Pursuant to 28 U.S.C. § 636 and the Local Rules of Court for the Assignment of Duties to United States Magistrate Judges, the district court referred this proceeding to the undersigned United States magistrate judge to conduct all pretrial proceedings, to enter findings of fact and recommend disposition on case-dispositive matters, and to determine non-dispositive matters. See 28 U.S.C. § 636(b)(1); E.D. Tex. Civ. R. 72. Pending before the court is Defendants' Motion to Dismiss. (Doc. # 12.) After review, the undersigned recommends that the motion to dismiss be granted in part and denied in part.
I. Plaintiff's Claims and Procedural History
Plaintiff Vilma Molina, proceeding pro se, filed this action on November 24, 2021, against Defendants alleging claims under Title VII of the Civil Rights Act of 1964 (“Title VII”) and 42 U.S.C. § 1981. (Doc. #1 at ¶ 9.) Plaintiff alleges discrimination claims under these statutes based on her national origin and retaliation claims against Defendants Etech Global Services LLC, Etech Texas LLC, Etech Inc., Nacogdoches Center LLC (“Corporate Defendants”), and Matthew Rocco (“Rocco”). (Doc. #1 at ¶ 8.)

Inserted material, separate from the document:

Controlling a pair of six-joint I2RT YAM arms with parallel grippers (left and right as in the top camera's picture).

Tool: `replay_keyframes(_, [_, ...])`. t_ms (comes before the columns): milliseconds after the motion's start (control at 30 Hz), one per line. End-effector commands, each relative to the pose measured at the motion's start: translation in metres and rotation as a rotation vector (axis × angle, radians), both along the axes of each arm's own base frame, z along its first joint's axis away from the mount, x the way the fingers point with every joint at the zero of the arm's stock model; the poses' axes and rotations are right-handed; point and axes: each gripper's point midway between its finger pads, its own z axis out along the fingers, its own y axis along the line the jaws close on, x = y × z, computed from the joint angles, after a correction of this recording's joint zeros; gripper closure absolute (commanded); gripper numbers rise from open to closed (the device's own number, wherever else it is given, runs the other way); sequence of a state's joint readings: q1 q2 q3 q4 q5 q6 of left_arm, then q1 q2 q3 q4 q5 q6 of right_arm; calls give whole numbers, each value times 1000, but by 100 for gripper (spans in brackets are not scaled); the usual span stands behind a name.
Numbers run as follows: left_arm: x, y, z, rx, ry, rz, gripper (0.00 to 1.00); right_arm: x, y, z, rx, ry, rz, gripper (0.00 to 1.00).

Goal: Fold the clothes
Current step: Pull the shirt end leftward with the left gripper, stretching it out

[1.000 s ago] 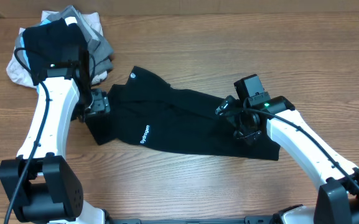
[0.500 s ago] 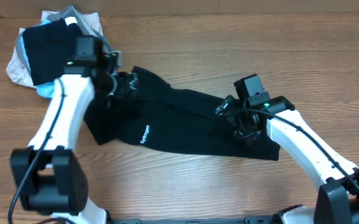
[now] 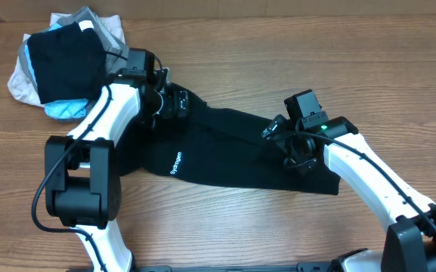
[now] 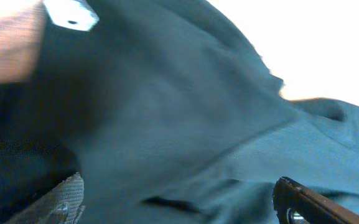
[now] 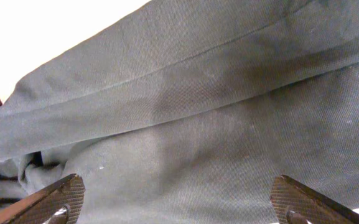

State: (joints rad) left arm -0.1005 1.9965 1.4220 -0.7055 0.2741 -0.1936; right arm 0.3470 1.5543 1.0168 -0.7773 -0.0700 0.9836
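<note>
Black shirt (image 3: 225, 147) lies on the table (image 3: 293, 45), spread as a long, uneven band running from upper left, near the left arm, down to the right under the right arm. The white lettering (image 3: 175, 163) faces up near the lower left edge. The band is rumpled, with diagonal creases and a loose flap at the left end. It seems narrowed lengthwise, though how many layers lie there cannot be told. Left end effector (image 3: 174, 102) hovers over the shirt's upper left corner. In the wrist view its fingers (image 4: 61, 202) stand wide apart with dark cloth spread below and nothing pinched between them, so it is open. Right end effector (image 5: 178, 199) sits over the right end of the band, fingers equally wide, twill cloth and a seam filling the gap beneath, gripping nothing. Whether either touches the fabric is not clear. A stacked pile of other garments (image 3: 55, 64) sits at the far left corner, apart from the shirt. Judgement: folding is partly done at best. The ends have not yet been brought over to make a compact packet, the edges need squaring, and the folded shirt probably goes to the pile afterwards.
</note>
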Motion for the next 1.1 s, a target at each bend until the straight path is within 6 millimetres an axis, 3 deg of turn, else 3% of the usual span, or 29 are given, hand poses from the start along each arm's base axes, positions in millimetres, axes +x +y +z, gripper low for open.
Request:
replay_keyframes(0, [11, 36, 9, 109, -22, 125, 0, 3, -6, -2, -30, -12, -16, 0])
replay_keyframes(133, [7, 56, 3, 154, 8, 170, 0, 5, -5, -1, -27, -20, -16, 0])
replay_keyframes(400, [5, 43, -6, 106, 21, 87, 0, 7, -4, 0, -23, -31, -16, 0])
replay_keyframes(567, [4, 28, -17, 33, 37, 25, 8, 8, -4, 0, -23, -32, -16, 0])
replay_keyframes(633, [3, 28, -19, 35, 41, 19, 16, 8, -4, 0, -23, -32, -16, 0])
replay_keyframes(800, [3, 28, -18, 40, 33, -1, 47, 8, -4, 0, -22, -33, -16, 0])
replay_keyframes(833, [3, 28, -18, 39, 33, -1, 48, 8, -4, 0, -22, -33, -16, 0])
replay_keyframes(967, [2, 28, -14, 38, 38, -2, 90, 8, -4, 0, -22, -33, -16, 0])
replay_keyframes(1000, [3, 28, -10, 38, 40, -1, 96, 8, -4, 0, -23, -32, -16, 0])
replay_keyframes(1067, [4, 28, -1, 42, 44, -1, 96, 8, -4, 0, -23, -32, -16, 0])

On June 2, 2022, Defendants filed a Motion to Dismiss Plaintiff's claims in their entirety pursuant to Rule 12(b)(6) of the Federal Rules of Civil Procedure for failure to state a claim upon which relief can be granted. (Doc. #12.) Defendants argue the following in their Motion to Dismiss: (1) Plaintiff has failed to state a claim under Title VII against Rocco because that statute does not provide liability for individuals; (2) Plaintiff has failed to state a claim under 42 U.S.C. § 1981 against Rocco because she has not pleaded facts alleging that he is “essentially the same” as the employer; (3) Plaintiff has failed to state a claim under Title VII against the Corporate Defendants because she does not allege that she is a member of a protected class and, further, does not plead sufficient facts to show other elements of her discrimination and retaliation claims; and (4) Plaintiff has failed to state a claim under 42 U.S.C. § 1981 against the Corporate Defendants because she does not allege that she is a member of a protected class and, further, does not plead sufficient facts to show other elements of her discrimination and retaliation claims. (Doc. #12.) Plaintiff filed a timely response to Defendants' Motion to Dismiss on July 6, 2022. (Doc. #19.)
II. Legal Standard
To survive a motion to dismiss under Rule 12(b)(6) of the Federal Rules of Civil Procedure, the complaint must contain sufficient facts, which accepted as true, “state a claim to relief that is plausible on its face.” Ashcroft v. Iqbal, 556 U.S. 662, 667 (2009) (quoting Bell Atlantic Corp. v. Twombly, 550 U.S. 544, 570 (2007)). To be plausible, the complaint's “[f]actual allegations must be enough to raise to relief above the speculative level.” Great Lakes Dredge & Dock Co. LLC v. Louisiana, 624 F.3d 201, 210 (5th Cir. 2010) (quoting Twombly, 550 U.S. at 555). “A claim has facial plausibility when the plaintiff pleads factual content that allows the court to draw the reasonable inference that the defendant is liable for the misconduct alleged.” Iqbal, 556 U.S. at 678.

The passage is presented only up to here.